Exercise goal. Find the string "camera" in the entries and copy each line that has it.

[Task input]

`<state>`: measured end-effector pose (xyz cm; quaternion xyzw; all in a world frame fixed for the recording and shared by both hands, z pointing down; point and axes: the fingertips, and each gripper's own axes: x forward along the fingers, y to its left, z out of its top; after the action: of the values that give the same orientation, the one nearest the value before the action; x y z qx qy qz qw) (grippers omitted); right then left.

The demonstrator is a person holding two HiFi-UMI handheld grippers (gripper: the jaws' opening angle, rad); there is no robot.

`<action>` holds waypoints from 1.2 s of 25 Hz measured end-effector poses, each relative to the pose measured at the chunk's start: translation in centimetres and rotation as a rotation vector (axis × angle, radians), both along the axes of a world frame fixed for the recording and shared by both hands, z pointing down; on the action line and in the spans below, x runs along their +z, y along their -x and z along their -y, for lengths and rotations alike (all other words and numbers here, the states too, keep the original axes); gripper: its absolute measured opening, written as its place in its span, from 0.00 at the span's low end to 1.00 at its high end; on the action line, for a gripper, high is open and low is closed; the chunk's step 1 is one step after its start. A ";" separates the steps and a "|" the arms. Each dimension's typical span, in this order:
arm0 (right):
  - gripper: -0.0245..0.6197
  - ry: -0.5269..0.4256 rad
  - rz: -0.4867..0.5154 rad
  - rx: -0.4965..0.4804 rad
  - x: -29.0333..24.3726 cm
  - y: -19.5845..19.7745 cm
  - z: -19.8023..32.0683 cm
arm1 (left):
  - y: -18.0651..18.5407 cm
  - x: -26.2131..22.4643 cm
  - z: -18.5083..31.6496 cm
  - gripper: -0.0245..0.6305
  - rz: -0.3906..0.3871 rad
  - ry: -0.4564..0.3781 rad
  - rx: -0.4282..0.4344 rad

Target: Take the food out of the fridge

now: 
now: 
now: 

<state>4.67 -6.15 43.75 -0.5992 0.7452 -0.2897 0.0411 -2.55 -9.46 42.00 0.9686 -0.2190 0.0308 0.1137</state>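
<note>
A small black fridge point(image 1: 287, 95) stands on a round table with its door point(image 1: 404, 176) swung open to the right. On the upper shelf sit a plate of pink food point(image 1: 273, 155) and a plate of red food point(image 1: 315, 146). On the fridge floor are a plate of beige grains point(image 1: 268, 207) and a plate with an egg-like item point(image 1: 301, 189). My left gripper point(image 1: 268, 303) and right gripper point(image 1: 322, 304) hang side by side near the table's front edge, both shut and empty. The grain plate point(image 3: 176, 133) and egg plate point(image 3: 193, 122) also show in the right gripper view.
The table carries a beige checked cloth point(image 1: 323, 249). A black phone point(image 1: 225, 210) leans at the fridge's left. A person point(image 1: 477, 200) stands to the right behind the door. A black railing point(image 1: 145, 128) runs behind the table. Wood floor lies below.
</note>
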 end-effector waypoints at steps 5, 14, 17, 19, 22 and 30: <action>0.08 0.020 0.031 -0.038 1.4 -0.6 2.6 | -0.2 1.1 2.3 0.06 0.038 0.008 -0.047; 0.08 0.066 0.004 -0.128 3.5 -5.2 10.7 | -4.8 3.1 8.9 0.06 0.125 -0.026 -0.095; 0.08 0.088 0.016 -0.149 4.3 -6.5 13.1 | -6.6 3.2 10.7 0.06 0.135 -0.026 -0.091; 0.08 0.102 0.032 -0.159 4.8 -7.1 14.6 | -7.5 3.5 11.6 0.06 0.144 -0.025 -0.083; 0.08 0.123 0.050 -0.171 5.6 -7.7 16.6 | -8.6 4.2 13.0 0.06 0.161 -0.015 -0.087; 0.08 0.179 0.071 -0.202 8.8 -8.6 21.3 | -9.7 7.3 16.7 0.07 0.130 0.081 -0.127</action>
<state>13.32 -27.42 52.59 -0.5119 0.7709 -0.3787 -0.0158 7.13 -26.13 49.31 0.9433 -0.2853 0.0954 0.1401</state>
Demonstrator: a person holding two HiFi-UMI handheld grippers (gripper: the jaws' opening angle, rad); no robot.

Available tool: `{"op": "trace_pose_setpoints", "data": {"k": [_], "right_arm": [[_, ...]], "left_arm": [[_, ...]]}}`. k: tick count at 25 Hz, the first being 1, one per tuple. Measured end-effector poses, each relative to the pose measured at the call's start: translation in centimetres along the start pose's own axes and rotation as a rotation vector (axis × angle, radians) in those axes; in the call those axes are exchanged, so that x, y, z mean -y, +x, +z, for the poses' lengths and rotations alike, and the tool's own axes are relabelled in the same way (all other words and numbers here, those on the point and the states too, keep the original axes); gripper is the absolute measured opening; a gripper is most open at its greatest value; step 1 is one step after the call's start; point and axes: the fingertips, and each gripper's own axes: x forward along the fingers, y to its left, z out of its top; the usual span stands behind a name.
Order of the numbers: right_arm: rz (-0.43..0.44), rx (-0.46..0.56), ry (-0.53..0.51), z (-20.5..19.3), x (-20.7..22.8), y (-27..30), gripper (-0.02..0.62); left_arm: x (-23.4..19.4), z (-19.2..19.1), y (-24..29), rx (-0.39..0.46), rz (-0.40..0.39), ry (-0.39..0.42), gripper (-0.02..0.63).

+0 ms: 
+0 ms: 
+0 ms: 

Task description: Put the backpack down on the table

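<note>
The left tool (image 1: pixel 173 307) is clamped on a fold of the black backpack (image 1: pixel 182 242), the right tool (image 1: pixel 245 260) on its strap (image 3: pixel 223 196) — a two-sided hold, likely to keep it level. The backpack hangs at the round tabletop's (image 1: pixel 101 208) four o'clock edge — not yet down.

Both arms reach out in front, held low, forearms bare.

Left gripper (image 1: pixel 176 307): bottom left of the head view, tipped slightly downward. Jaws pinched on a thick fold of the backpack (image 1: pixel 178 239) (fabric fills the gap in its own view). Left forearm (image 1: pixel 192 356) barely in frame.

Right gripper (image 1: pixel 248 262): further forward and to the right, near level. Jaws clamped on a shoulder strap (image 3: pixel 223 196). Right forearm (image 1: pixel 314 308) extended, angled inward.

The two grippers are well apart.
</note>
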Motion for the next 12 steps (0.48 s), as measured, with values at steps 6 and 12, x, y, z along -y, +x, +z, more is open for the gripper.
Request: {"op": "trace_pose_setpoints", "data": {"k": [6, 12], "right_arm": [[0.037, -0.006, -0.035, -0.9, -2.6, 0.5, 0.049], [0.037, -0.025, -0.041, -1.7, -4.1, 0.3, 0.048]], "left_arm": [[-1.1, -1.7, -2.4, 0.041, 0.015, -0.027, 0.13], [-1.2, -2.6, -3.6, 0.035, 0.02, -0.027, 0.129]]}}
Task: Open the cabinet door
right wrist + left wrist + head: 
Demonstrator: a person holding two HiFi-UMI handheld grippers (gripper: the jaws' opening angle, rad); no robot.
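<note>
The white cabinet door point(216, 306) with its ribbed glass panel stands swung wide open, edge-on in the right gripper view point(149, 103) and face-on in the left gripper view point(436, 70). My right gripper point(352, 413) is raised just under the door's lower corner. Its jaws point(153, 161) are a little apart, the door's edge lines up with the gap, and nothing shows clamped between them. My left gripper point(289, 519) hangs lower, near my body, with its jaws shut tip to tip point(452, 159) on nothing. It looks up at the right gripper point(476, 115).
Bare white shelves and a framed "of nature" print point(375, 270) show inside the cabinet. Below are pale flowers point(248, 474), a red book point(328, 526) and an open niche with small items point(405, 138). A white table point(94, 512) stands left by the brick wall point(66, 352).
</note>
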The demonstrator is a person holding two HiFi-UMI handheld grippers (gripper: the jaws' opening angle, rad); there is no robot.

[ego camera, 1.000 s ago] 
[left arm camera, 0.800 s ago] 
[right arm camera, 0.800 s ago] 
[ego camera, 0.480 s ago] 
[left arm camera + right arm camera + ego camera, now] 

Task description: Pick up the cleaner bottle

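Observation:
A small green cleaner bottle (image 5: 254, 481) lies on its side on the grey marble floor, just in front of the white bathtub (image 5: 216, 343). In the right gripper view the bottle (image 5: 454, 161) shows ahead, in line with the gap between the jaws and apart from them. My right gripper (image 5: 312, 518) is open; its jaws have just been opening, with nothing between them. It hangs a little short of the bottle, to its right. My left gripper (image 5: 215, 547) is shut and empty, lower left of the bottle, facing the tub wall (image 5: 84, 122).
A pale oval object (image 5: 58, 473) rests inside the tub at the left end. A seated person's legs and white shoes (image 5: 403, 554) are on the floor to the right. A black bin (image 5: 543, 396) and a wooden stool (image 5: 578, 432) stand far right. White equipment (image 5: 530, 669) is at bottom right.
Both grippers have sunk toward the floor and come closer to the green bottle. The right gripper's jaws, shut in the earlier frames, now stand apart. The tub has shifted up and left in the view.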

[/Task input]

Answer section.
[ego camera, 1.000 s ago] 
[left arm camera, 0.800 s ago] 
[right arm camera, 0.800 s ago] 
[ego camera, 0.480 s ago] 
[left arm camera + right arm camera + ego camera, now] 

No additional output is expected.